Whew... Apparently I had a lot to say on these two little topics Afflicted brought up for me. All this to say, please don't count us out as members of your support team, if you have a chronic mystery illness. Non-prescribing mental health providers can be wonderful support people who can help you take back some of your valued life, even as you pursue treatment! We can also be your advocates for high quality healthcare and help prevent you from being taken advantage of by predators who want to capitalize on your hopelessness. Finally, we can help you manage the anxiety associated with stopping some "illness management" activities (as approved by your medical team) in order to live your life in a more flexible way. 

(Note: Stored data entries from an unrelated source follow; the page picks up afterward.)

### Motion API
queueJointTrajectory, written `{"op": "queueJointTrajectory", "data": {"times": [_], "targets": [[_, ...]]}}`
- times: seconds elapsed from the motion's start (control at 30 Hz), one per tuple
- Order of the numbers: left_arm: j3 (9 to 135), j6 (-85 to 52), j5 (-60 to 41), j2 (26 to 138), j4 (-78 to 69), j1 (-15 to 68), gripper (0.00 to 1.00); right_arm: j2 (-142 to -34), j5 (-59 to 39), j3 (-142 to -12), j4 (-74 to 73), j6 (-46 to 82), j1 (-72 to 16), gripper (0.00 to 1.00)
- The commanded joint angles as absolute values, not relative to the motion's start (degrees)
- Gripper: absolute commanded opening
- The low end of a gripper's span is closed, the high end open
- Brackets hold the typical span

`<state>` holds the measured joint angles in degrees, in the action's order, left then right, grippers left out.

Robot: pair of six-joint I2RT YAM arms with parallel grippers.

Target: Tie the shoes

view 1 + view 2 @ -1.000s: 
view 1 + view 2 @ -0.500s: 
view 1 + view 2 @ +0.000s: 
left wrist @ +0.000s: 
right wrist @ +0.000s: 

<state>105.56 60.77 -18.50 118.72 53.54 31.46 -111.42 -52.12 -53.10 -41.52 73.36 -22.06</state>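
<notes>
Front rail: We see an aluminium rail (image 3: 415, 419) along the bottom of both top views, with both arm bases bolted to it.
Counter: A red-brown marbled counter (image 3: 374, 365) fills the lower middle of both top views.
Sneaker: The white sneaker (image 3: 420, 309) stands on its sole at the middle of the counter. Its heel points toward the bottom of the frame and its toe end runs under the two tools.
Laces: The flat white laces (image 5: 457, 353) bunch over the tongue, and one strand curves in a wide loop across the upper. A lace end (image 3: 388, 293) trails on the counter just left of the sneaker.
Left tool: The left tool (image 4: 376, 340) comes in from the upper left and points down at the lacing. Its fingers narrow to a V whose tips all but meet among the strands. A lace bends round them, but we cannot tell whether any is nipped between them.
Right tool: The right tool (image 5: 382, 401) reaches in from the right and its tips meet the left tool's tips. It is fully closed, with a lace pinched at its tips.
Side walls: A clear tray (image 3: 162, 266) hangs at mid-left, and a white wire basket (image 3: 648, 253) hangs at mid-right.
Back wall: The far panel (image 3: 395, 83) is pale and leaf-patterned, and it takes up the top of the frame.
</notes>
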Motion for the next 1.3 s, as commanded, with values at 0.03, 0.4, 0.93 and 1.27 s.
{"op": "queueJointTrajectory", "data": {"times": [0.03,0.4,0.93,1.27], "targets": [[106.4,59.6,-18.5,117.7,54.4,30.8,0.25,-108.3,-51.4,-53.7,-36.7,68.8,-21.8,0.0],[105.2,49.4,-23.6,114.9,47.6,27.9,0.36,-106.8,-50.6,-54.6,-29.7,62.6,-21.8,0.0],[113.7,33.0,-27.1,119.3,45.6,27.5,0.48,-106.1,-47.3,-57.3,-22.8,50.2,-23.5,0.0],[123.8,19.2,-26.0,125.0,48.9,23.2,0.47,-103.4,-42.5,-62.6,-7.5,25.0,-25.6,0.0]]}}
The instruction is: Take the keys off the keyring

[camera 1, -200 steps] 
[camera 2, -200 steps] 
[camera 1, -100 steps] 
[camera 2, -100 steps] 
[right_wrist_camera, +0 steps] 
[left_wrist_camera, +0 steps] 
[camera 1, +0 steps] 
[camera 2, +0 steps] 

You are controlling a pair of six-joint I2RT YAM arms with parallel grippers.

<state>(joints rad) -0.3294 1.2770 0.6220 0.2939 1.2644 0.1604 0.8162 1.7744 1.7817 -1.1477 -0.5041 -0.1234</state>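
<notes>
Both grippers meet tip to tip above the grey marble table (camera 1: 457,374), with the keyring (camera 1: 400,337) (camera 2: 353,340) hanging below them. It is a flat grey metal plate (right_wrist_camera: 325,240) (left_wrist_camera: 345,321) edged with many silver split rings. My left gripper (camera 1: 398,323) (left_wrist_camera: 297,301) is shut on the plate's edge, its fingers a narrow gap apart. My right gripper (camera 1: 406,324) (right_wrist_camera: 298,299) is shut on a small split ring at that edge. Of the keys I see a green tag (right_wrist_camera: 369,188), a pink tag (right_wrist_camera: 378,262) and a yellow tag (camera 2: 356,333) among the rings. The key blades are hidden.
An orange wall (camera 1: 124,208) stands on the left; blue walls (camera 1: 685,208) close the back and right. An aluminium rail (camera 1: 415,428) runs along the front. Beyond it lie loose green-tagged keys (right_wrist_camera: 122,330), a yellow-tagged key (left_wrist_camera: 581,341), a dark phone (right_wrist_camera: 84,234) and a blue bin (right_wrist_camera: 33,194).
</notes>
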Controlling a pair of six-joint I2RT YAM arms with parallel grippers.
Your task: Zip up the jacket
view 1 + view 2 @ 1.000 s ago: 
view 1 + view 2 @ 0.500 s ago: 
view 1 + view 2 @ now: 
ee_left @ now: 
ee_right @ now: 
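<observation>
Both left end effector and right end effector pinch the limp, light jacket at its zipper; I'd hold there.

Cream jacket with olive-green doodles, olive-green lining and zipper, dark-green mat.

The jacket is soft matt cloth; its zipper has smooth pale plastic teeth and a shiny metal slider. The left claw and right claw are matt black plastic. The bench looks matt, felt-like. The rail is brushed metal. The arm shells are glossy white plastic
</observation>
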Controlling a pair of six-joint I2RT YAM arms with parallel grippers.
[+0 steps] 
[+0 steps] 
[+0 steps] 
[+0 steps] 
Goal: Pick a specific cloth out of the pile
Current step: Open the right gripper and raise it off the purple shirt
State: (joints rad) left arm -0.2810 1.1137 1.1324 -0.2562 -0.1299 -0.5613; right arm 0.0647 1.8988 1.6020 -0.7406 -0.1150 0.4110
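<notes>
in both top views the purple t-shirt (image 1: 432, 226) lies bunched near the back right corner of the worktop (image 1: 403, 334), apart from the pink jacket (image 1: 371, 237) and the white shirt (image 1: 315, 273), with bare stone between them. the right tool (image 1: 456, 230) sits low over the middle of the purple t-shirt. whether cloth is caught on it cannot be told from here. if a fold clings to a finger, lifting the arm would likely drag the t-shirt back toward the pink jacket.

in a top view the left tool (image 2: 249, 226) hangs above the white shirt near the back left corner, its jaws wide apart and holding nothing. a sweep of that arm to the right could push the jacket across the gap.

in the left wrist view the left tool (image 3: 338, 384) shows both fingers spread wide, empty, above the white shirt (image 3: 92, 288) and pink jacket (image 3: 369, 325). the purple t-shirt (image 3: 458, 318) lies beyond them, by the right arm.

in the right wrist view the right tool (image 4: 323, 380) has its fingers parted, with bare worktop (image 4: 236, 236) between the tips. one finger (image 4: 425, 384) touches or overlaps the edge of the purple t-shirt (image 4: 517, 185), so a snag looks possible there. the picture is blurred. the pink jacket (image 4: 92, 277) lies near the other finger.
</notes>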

Also, please don't count out my prescribing colleagues. Psychiatrists and Prescribing Mental Health Nurse Practitioners (PMHNPs) may be able to help alleviate your suffering and increase your quality of life, even if they don't "cure" the illness in your body. For example, I take low dose venlafaxine (an SNRI class antidepressant) to help manage my migraine headaches along with acupuncture and some changes to my diet. Do I think that having experienced some relief with this medication means I was just crazy and not afflicted with migraines? No! But I do notice that when I started taking it, based on some relatively loose scientific data about its effectiveness with migraines, that it also took the edge off the hopelessness I was feeling when I was getting daily headaches. Was that because it reduced my headache frequency or because of its antidepressant qualities? I don't know but I'll take the improvement. 

You are not crazy and seeing us does not affirm or validate your "craziness." We are here to support you in your journey to healing and hope we can offer a different kind of relief, regardless of where you're at in your medical journey.